Lors d’une entrevue sur un poste de radio populaire à Montréal, où on m’avait invité à parler de mes recherches sur la prédation financière, un auditeur avait téléphoné. Il avait admis être tout juste sorti de deux ans de prison pour escroquerie, mais n’y voyait aucun mal. La faute en revenait aux victimes ; elles n’avaient qu’à ne pas être naïves.

À qui la faute ?

Dans un certain sens, cet homme sans scrupules n’avait pas tout à fait tort. La finance comportementale a largement démontré l’« irrationalité » des investisseurs. Autrement dit, le commun des mortels ne respecte pas les règles élémentaires de tout investissement : s’assurer de vérifier les faits, les rapports de rendement, la réputation des acteurs économiques en jeu ; diversifier son portefolio d’investissements ; favoriser les rendements stables avant de plonger tête première dans des aventures risquées, etc.

L’irrationalité, telle que définie dans le jargon financier, constitue ainsi une variable dont on doit tenir compte, tout comme on doit considérer la vulnérabilité des investisseurs, experts comme novices. Celle-ci s’articule, entre autres, autour de l’avarice ou de la convoitise, le manque d’éducation financière, les réseautages douteux, l’asymétrie d’informations, et j’en passe. Mais il y a une variable comportementale que la théorie, les articles scientifiques et les journaux oublient : la déconnexion.
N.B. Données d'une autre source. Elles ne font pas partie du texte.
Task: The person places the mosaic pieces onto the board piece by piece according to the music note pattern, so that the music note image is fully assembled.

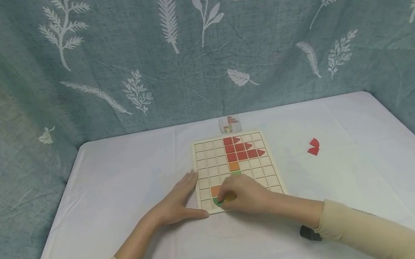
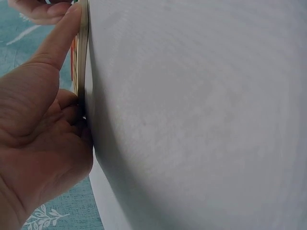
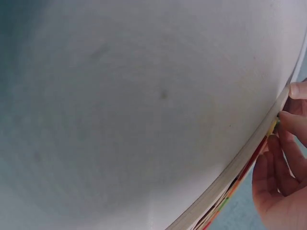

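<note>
A pale wooden grid board (image 1: 254,172) lies on the table. Red squares and pointed red tiles (image 1: 242,155) fill cells near its top, with an orange square (image 1: 234,166) and a green tile (image 1: 235,173) below them. My left hand (image 1: 174,202) rests along the board's left side, fingers extended and thumb at the lower left corner. Over the lower rows, my right hand (image 1: 245,193) pinches a small green piece (image 1: 216,202) with a curved edge at a bottom-row cell. Beside it are an orange tile (image 1: 216,190) and a yellow piece (image 1: 229,196), partly hidden by the fingers.
Beyond the board's top edge lies a small pattern card (image 1: 229,124). Two red rounded wedge pieces (image 1: 313,147) sit on the white tablecloth (image 1: 351,187) to the right. A patterned blue-green curtain (image 1: 132,31) hangs behind the table.
</note>
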The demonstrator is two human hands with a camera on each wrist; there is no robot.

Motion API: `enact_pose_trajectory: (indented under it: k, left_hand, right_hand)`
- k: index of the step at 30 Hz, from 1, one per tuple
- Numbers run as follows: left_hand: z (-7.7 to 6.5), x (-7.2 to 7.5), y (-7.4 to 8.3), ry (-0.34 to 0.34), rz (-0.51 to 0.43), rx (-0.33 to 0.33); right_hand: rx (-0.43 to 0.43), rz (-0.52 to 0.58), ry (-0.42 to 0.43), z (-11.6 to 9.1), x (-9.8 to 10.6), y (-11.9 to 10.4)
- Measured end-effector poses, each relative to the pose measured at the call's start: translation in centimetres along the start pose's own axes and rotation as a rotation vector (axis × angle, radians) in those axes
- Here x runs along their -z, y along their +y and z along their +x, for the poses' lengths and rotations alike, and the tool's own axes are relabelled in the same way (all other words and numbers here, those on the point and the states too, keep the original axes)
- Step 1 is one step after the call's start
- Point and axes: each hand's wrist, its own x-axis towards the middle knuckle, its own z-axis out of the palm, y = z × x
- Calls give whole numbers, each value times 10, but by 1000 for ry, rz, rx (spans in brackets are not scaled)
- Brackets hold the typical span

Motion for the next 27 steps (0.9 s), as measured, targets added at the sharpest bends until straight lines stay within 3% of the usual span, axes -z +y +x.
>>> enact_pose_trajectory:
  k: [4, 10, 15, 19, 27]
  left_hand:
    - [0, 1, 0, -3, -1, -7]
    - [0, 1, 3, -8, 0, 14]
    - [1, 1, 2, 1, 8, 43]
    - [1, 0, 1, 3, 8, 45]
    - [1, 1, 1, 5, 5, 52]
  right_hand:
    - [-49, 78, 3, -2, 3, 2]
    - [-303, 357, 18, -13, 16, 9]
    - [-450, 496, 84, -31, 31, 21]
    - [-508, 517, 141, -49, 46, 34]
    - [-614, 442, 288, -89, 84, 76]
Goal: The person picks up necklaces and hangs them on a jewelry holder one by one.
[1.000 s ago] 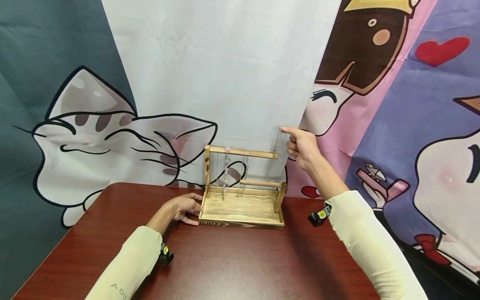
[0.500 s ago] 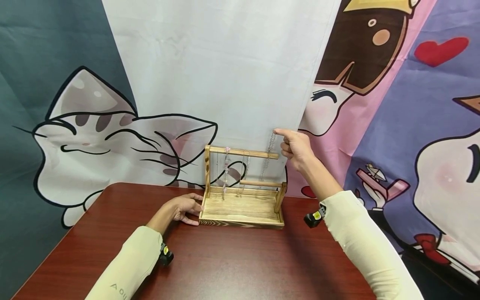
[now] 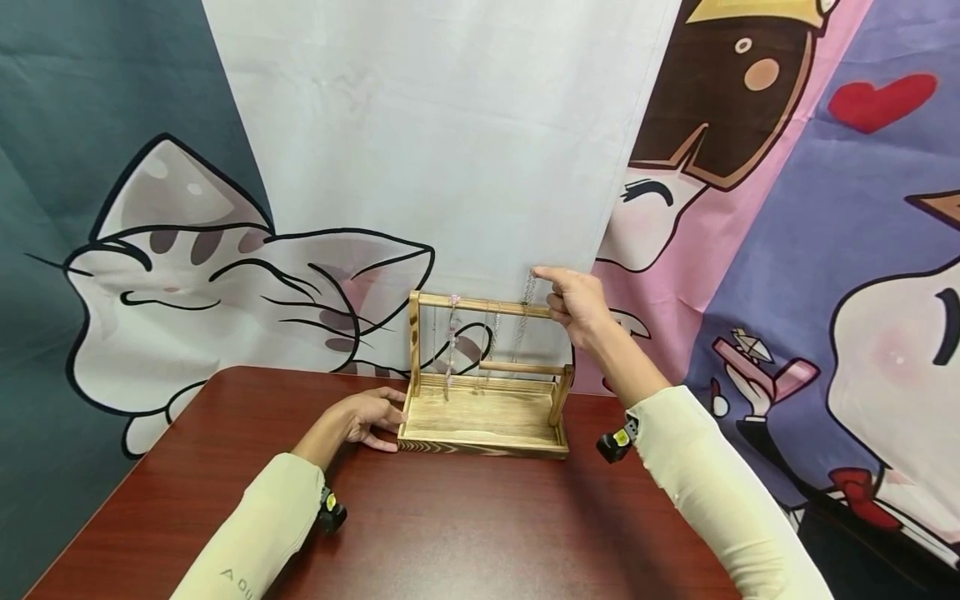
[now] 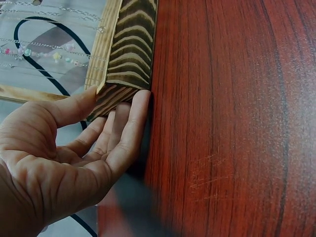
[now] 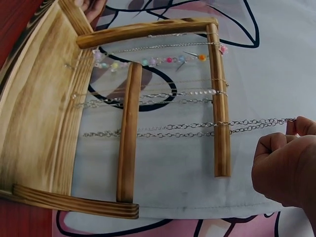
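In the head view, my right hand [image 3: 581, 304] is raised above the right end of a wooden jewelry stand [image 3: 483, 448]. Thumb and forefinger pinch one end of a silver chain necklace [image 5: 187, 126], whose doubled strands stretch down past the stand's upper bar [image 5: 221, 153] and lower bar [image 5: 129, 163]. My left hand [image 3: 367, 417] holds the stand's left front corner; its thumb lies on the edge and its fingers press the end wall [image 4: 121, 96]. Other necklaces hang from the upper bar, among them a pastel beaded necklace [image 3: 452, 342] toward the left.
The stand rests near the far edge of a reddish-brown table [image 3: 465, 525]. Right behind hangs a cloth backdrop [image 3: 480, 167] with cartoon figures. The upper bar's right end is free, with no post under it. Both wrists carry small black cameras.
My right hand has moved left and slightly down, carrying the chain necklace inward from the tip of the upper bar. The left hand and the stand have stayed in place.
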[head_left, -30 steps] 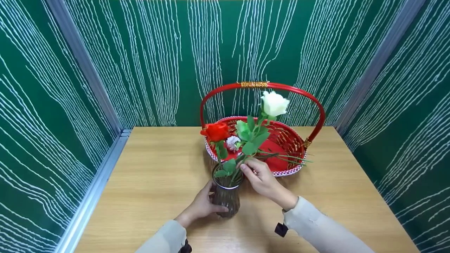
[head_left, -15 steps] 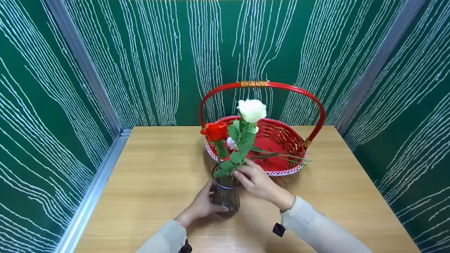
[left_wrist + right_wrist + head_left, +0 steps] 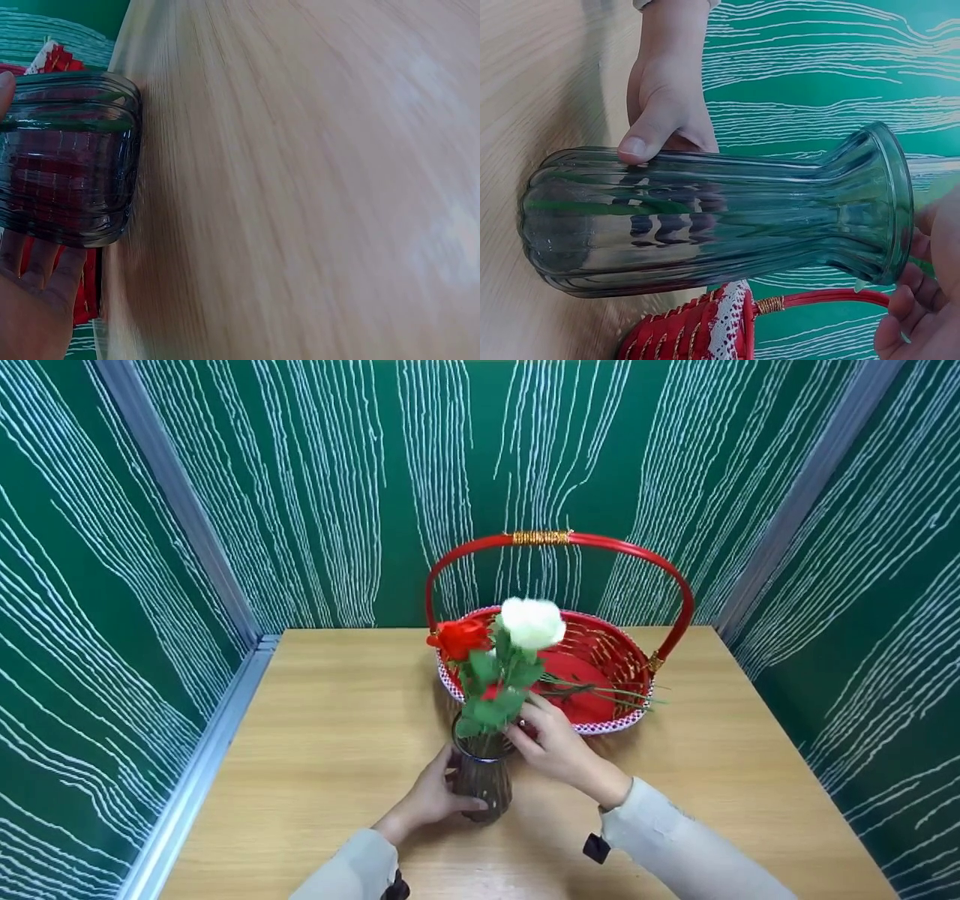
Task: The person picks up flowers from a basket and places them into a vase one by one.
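A ribbed, smoky glass vase (image 3: 484,787) stands upright on the table in the head view. My left hand (image 3: 431,795) grips its lower body, thumb across the near side. A red rose (image 3: 461,639) and a white rose (image 3: 532,624) rise from the vase, their green leaves (image 3: 491,711) crowding above the rim. My right hand (image 3: 559,742) is just right of the rim, its thumb and forefinger parted beside the leaves. In the right wrist view, green stems show through the vase (image 3: 705,217), and loosely bent fingers (image 3: 904,307) lie by its mouth.
Behind the vase stands a red woven basket (image 3: 611,727) with a lacy rim and a tall arched handle (image 3: 637,551). Thin green stems (image 3: 607,690) lie across it, poking over its right edge. Green walls (image 3: 300,495) with white lines enclose the wooden table (image 3: 337,697).
The white rose has swung left over the vase, then sunk lower into it. My right hand moved slightly left, and its fingers have parted from the stem. The left hand stays on the vase.
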Motion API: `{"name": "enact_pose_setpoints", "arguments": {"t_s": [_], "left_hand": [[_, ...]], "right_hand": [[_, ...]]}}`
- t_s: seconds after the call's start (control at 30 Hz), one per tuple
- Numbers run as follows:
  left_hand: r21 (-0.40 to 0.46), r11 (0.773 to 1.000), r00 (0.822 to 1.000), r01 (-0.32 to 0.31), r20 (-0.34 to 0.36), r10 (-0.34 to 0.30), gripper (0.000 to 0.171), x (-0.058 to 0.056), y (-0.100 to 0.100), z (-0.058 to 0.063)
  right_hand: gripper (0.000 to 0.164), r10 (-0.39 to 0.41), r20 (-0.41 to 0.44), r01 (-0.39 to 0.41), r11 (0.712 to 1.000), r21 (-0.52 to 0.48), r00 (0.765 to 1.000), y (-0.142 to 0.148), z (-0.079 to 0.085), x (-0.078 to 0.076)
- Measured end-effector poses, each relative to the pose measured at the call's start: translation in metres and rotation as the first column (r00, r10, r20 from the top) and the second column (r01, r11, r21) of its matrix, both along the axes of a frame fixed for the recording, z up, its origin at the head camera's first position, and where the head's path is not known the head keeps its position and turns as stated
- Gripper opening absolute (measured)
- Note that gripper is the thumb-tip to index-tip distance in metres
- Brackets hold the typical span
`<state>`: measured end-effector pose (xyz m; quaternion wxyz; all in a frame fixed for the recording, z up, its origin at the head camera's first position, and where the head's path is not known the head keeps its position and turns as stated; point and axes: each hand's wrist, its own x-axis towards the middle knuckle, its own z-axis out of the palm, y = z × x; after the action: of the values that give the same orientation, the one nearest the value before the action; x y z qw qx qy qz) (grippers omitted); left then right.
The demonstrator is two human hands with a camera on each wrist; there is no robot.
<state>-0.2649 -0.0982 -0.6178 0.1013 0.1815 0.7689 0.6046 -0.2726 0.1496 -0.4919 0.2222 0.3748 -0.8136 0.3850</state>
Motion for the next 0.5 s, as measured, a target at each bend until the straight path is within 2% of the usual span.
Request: {"name": "enact_pose_setpoints", "arguments": {"t_s": [0.17,0.5], "left_hand": [[-0.004,1.000,1.000,0.001,-0.010,-0.001,0.095,0.000,0.000,0.000],[-0.027,1.000,1.000,-0.007,-0.028,0.006,0.099,-0.002,0.000,-0.003]], "right_hand": [[0.025,-0.007,-0.042,0.005,0.998,-0.058,0.999,0.005,-0.003,-0.004],[0.015,-0.066,0.002,0.066,0.995,-0.069,0.998,0.022,-0.008,-0.003]]}}
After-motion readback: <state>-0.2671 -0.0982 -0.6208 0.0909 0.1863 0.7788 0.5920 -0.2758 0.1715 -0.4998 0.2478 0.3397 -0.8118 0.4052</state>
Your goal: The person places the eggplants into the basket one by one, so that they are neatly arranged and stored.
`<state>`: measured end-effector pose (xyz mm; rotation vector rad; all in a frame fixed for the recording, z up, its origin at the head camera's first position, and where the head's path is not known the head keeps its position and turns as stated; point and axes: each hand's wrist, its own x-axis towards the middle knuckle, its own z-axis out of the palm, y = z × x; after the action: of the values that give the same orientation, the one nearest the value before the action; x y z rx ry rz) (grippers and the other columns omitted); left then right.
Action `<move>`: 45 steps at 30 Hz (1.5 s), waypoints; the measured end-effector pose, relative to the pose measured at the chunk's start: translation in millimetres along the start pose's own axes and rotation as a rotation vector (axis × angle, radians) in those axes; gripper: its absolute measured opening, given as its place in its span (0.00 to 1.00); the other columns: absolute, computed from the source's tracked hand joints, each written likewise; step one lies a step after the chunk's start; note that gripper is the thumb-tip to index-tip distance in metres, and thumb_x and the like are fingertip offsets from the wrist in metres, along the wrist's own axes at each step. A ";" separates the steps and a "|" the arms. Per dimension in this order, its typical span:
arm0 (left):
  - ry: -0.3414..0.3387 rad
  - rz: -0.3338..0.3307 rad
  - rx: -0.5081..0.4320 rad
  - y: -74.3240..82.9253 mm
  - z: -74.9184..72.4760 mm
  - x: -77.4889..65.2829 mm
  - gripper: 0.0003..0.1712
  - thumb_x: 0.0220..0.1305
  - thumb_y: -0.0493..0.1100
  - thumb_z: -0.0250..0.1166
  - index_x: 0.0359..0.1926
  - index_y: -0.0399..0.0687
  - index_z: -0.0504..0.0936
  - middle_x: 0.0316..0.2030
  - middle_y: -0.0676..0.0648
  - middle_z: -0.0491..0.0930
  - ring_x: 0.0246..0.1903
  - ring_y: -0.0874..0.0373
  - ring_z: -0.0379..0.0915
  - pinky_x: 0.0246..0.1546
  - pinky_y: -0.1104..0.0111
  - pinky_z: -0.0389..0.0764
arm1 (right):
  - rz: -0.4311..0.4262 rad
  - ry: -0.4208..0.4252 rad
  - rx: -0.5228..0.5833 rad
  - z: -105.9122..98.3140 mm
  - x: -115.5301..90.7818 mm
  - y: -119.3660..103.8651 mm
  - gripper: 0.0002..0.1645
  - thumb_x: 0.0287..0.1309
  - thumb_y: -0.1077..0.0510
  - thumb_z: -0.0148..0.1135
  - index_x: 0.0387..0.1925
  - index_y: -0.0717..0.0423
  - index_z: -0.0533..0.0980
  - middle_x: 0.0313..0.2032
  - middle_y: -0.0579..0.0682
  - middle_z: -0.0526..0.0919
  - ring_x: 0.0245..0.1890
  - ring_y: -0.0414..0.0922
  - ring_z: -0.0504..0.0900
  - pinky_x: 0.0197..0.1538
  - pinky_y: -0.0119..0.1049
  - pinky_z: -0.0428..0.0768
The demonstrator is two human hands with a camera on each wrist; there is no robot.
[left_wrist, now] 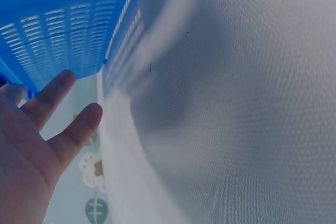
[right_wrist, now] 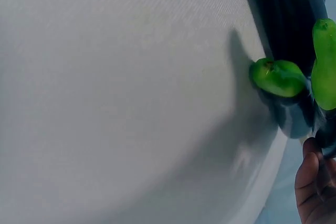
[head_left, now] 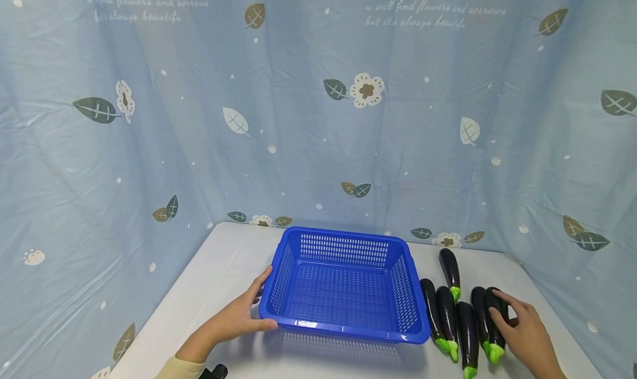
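Note:
A blue plastic basket (head_left: pixel 343 329) with slotted walls stands on the white table, nothing inside it. At its near left corner is my left hand (head_left: pixel 244 312), thumb at the front rim and fingers along the left side. Two of those fingers (left_wrist: pixel 76 132) stretch out straight and apart in the left wrist view. My right hand (head_left: pixel 530 326) grips the rightmost eggplant (head_left: pixel 495 326), thumb on its left side and fingers over its far end. That eggplant's green stem (right_wrist: pixel 324 66) shows in the right wrist view, beside a neighbouring eggplant's stem (right_wrist: pixel 278 77).
Several dark eggplants (head_left: pixel 466 329) lie side by side right of the basket, green ends toward me. Another eggplant (head_left: pixel 449 267) lies farther back. A blue patterned curtain (head_left: pixel 318 119) surrounds the white table (head_left: pixel 214 274). A small black object (head_left: pixel 215 372) is near my left sleeve.

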<state>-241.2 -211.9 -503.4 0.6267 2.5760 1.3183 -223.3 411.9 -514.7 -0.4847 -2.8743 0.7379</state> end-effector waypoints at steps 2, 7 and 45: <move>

J’ai introduit dans mes écrits scientifiques sur le phénomène de la prédation financière le concept de déconnexion. Voici comment elle fonctionne : plus on est endetté, plus on devient nerveux, plus on a tendance à paniquer et plus on se détache de la réalité de nos besoins, objectifs et préférences financiers.

« Roue d’infortune »

Cette dynamique peut aussi s’articuler ainsi : plus le marché s’échauffe (à travers une formation de bulle immobilière par exemple), plus on a peur de manquer le bateau (pour s’enrichir le plus vite possible) et plus on se coupe de sa réalité financière. À mesure que l’on se déconnecte, on prend irrémédiablement de mauvaises décisions, notamment parce que nous nous coupons des informations vitales mais parfois pénibles qui devraient nous « ramener sur terre ». Plus nos décisions financières sont inadéquates (par exemple, contracter un emprunt à un taux élevé), plus notre dette augmente. Un cercle vicieux se forme, que j’ai nommé la « roue d’infortune ».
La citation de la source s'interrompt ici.